Entre 1346 e 1354, Ibn Battuta voltou para a África, inicialmente de volta ao Marrocos, onde descobriu que toda sua família havia morrido devastada por uma peste. A tragédia não desfez seu ímpeto viajante e ele foi para a Espanha, vivendo um tempo no Reino de Granada, até decidir ir para o africano Império do Mali, onde conheceu o rei Mansa Musa, se impressionou com a riqueza do nobre e ficou escandalizado com a liberdade das mulheres de lá. Suas jornadas de conhecimento sobre a vastidão do Mundo Islâmico, sobre a experiência da fé em diversos lugares e sobre a diversidade cultural finalmente o conduziram definitivamente para o Marrocos em 1354, quando ele encerrou sua vida errante.

As viagens de Ibn Battuta foram apoiadas por patrocinadores como indivíduos ricos e governantes muçulmanos que se dispuseram a oferecer desde roupas até escravos.
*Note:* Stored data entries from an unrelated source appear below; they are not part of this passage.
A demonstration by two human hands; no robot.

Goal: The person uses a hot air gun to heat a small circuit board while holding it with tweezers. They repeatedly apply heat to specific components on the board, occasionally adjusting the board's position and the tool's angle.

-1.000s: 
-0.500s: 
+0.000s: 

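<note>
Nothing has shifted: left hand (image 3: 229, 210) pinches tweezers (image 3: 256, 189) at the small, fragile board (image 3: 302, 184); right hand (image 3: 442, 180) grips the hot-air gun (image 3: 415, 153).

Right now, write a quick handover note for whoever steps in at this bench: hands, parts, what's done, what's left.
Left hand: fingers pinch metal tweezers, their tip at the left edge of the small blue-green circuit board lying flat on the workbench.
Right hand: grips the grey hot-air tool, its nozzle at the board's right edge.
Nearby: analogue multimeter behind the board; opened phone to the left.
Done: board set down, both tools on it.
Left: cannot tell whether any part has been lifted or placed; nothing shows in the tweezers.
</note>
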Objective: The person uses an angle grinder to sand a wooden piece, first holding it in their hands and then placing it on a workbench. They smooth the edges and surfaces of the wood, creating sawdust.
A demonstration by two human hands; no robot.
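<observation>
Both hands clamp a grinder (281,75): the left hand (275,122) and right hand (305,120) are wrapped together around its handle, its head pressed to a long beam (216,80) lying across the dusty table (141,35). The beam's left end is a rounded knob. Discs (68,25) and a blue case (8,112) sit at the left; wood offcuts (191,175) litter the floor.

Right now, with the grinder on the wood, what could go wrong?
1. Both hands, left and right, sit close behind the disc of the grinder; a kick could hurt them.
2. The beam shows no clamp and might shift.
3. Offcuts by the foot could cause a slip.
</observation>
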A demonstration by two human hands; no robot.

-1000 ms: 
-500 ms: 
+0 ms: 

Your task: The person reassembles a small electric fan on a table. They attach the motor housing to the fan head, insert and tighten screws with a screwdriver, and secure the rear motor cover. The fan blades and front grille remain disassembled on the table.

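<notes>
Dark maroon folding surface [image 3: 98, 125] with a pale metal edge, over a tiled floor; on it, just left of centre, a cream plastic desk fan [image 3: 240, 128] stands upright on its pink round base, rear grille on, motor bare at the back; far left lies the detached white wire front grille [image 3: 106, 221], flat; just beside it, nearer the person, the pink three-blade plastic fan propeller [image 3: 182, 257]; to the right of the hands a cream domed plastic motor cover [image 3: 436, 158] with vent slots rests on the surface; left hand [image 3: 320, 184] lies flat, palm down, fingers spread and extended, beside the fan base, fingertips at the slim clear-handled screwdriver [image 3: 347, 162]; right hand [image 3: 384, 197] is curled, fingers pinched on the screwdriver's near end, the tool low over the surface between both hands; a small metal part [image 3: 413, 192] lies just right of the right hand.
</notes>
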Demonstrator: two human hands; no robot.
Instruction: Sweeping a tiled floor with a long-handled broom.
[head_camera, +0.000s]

Favorecer artistas e estudiosos não era uma prática incomum e a generosidade de anfitriões também contribuía para a manutenção de viajantes de seu status, mas ele não se limitava a sobreviver de favores e exerceu atividades remuneradas no decorrer de suas migrações. Seu conhecimento dos preceitos religiosos e da lei islâmica, além da boa reputação que foi conquistando, abriram portas para que ele trabalhasse com qadi, além de professor e conselheiro. Sua habilidade diplomática e experiência acumulada através das viagens e interações internacionais também lhe valeram uma colocação como embaixador, prestando serviço na Índia e na China. 

Ibn Battuta percorreu suas longas e variadas viagens por terra principalmente através de caravanas de mercadores e peregrinos, pois as jornadas realizadas em grupos eram mais seguras e viáveis. As rotas aquáticas também aproveitavam as missões comerciais, que se organizavam através da atuação de marinheiros habilidosos. 

Os perigos através das expedições eram consideráveis. Além dos ataques de bandidos, os riscos ambientes eram ameaças persistentes e o viajante encarou variadas situações problemáticas. Ele sobreviveu a um naufrágio devastador na costa indiana, pendendo praticamente todos os seus pertences, inclusive seus escravos. As calamidades proporcionadas por doenças também eram ocorrências presentes em suas andanças e ele testemunhou pestes catastróficas, escapando ileso das ameaças patológicas. 

Ibn Battuta teve ao menos sete casamentos e vários filhos ao longo de suas trilhas, mas sua vida itinerante impediu a convivência familiar. Ao seu restabelecer no Marrocos, ditou sua vida e viagens para o escritor Ibn Juzayy, que produziu a obra “Rilha” resultante desses registros. As descrições apresentaram detalhados aspectos sobre diferentes povos, culturas e costumes, sendo um rico trabalho de um proto-antropólogo, além de apresentar um minuncioso panorama geógrafico dos lugares visitados.

Depois de façanhas e experiências impressionantes, ele morreu por volta de 1369.